= Problem statement =
How many lines in the records below contain the word "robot"? State that number and nothing more.

(Data entries)
* * * * * * * * *
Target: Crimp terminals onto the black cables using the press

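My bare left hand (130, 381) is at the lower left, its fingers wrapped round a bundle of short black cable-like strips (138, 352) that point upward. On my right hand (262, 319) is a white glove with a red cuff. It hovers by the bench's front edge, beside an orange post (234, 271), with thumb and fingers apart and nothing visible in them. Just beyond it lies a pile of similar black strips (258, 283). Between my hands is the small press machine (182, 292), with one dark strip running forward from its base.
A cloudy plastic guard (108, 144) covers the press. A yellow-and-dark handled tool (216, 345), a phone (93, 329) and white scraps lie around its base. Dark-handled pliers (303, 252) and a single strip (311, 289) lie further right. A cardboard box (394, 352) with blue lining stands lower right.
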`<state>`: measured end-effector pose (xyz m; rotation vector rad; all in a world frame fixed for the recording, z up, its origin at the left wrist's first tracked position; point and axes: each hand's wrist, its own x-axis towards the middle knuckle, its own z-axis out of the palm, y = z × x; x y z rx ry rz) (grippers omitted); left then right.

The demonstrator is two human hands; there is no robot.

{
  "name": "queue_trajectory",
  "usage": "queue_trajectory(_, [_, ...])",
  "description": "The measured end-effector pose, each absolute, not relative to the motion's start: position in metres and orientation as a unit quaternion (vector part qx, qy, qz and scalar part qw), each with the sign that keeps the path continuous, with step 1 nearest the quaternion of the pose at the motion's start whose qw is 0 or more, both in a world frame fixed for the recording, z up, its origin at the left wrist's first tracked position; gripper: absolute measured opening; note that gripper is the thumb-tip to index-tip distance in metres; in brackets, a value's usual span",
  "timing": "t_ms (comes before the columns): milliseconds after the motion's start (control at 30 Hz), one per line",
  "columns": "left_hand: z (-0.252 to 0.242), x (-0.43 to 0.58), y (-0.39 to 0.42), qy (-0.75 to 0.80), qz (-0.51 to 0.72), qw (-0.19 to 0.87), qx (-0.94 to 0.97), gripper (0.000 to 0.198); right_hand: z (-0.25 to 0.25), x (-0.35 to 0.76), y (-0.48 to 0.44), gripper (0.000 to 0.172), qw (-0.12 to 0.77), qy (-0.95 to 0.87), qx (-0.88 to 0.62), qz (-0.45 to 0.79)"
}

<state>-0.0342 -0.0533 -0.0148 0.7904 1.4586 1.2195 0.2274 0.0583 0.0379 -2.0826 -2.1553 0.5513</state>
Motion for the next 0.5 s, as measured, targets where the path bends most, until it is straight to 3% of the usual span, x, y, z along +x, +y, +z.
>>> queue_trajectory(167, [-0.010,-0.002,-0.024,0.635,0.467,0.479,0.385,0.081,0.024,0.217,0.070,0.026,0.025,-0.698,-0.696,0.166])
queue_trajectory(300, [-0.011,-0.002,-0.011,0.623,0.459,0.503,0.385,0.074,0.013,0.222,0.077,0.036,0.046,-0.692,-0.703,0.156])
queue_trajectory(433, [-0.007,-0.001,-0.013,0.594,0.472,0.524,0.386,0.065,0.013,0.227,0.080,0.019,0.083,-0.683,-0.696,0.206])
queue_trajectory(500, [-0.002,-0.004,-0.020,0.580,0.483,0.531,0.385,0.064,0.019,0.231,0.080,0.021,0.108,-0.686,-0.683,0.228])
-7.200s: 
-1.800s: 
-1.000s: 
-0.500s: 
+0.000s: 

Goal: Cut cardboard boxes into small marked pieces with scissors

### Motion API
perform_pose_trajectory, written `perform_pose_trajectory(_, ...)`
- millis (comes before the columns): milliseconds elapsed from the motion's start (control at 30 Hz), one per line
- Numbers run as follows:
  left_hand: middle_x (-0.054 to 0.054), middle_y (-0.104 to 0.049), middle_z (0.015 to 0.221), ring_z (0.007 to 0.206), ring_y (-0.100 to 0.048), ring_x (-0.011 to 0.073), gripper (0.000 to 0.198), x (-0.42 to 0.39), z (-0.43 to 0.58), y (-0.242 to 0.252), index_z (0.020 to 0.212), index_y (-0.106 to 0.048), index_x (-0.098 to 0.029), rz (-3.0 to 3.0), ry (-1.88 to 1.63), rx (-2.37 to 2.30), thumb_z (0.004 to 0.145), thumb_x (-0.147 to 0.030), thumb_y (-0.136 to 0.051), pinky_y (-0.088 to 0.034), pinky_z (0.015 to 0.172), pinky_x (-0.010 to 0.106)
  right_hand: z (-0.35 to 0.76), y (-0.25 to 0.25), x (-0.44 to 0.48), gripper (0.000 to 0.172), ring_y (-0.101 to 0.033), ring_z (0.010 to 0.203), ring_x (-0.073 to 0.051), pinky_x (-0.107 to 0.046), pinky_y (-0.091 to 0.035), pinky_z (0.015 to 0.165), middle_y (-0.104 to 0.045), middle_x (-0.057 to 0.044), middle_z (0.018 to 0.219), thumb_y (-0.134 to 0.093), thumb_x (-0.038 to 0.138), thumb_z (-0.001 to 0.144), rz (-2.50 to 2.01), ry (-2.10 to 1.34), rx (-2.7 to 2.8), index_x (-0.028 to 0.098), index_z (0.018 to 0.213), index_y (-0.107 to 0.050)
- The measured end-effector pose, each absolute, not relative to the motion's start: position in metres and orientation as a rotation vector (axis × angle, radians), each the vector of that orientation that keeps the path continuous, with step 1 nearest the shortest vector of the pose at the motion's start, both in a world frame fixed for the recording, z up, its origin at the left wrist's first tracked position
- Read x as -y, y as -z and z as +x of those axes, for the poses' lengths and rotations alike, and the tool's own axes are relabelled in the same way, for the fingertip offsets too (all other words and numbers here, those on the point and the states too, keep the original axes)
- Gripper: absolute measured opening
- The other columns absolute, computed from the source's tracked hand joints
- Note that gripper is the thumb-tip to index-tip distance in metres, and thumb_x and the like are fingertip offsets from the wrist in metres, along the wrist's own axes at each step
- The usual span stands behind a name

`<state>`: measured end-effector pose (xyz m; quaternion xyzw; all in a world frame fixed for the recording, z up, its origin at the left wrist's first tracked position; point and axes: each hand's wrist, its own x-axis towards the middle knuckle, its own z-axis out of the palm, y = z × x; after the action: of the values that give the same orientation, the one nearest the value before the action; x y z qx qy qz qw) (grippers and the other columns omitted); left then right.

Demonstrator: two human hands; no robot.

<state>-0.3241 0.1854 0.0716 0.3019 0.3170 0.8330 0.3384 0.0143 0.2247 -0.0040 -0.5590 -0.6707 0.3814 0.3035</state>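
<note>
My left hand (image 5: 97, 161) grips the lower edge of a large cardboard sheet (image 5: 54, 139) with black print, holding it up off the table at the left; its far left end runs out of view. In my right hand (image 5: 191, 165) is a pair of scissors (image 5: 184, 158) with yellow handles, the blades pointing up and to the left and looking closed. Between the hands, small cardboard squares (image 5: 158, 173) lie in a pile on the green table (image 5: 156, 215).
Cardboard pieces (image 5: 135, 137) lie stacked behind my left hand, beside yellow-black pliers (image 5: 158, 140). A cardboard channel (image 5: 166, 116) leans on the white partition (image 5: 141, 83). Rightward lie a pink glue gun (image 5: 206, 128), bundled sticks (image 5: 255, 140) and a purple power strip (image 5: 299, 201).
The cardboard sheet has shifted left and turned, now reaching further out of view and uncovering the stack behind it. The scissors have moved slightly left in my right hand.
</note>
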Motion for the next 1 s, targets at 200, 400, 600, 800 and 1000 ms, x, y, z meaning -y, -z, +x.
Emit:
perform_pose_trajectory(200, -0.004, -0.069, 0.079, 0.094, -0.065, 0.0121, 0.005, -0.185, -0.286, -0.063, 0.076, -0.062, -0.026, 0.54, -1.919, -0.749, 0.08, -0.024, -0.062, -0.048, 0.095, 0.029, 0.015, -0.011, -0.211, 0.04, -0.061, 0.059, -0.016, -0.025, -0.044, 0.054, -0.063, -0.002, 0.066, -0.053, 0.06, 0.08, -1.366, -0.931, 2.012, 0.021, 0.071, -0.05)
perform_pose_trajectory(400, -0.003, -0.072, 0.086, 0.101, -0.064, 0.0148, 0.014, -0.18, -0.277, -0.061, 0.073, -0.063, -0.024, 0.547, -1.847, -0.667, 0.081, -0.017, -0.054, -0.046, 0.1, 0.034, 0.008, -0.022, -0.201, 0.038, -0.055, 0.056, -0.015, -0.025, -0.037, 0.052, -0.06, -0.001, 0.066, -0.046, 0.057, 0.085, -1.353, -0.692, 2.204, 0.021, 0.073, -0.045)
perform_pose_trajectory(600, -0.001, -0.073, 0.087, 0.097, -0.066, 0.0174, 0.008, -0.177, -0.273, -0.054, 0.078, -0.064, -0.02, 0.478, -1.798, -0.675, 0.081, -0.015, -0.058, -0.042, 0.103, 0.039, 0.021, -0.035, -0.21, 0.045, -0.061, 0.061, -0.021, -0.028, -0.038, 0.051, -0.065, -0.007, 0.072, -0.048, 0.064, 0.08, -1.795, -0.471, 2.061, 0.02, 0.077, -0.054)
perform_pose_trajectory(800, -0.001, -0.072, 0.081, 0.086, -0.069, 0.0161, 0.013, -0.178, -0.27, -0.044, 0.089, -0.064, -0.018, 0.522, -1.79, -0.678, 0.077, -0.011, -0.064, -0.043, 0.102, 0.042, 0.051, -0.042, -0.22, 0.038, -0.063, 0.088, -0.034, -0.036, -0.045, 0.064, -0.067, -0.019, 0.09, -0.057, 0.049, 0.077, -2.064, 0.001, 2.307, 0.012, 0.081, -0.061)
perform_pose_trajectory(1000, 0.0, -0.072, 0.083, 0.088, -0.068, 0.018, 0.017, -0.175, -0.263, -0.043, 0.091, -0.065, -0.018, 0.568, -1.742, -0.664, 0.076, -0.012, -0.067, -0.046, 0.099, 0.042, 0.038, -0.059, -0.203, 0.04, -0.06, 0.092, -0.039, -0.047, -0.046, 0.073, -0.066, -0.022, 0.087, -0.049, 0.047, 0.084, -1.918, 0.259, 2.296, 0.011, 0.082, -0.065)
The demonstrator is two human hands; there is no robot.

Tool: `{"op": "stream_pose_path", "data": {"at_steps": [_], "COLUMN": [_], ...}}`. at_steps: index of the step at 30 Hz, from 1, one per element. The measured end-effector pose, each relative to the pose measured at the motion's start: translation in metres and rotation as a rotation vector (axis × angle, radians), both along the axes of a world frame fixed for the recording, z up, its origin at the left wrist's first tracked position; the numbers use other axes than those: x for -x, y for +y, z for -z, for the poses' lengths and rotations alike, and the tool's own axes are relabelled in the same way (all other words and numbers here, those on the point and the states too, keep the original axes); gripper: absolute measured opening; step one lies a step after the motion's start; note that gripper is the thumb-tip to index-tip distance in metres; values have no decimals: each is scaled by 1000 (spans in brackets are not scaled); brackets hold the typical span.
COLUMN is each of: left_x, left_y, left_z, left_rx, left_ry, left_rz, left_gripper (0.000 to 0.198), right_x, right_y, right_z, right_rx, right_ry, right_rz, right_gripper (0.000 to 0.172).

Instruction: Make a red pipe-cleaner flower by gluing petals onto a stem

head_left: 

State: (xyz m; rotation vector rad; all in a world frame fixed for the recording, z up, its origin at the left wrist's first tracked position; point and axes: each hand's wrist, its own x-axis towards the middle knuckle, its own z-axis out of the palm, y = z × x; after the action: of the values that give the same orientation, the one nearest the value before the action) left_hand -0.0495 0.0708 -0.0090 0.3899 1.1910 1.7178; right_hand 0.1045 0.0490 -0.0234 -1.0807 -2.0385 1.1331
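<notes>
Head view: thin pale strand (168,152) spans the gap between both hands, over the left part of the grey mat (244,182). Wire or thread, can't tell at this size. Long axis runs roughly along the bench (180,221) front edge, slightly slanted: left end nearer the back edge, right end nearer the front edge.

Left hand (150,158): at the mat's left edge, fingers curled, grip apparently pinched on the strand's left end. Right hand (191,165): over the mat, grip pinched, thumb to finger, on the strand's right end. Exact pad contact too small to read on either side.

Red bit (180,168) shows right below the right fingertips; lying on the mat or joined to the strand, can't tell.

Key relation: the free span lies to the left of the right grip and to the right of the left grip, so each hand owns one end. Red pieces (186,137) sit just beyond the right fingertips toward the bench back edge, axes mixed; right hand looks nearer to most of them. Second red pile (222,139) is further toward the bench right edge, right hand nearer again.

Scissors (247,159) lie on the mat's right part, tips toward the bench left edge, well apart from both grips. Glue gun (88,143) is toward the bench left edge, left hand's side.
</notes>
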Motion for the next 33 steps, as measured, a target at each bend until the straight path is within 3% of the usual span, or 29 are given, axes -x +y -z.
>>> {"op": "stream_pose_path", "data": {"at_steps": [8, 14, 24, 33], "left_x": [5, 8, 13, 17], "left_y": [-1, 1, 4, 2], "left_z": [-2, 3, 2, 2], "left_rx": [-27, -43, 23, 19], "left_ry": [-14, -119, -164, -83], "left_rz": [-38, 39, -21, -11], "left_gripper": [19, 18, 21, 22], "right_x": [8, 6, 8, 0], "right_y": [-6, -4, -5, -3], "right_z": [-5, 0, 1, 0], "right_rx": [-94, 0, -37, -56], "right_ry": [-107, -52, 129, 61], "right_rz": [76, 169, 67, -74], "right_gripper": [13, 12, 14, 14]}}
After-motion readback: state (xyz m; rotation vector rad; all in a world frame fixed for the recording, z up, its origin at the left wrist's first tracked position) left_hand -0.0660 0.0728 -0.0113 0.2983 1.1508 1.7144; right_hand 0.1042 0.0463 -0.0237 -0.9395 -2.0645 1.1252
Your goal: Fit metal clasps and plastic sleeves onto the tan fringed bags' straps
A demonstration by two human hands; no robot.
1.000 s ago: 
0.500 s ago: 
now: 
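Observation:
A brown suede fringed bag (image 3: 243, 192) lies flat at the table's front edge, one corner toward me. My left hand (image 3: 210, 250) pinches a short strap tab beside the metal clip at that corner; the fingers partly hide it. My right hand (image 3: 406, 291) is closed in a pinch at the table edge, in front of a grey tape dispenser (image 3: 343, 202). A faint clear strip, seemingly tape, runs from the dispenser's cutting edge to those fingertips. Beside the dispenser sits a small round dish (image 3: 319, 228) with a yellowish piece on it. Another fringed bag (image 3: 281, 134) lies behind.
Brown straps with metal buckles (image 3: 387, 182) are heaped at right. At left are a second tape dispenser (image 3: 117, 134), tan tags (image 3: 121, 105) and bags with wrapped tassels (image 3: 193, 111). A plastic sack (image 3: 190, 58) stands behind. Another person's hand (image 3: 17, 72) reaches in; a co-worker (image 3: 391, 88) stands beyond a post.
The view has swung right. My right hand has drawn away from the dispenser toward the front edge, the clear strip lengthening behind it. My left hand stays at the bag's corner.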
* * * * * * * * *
= Solution =
4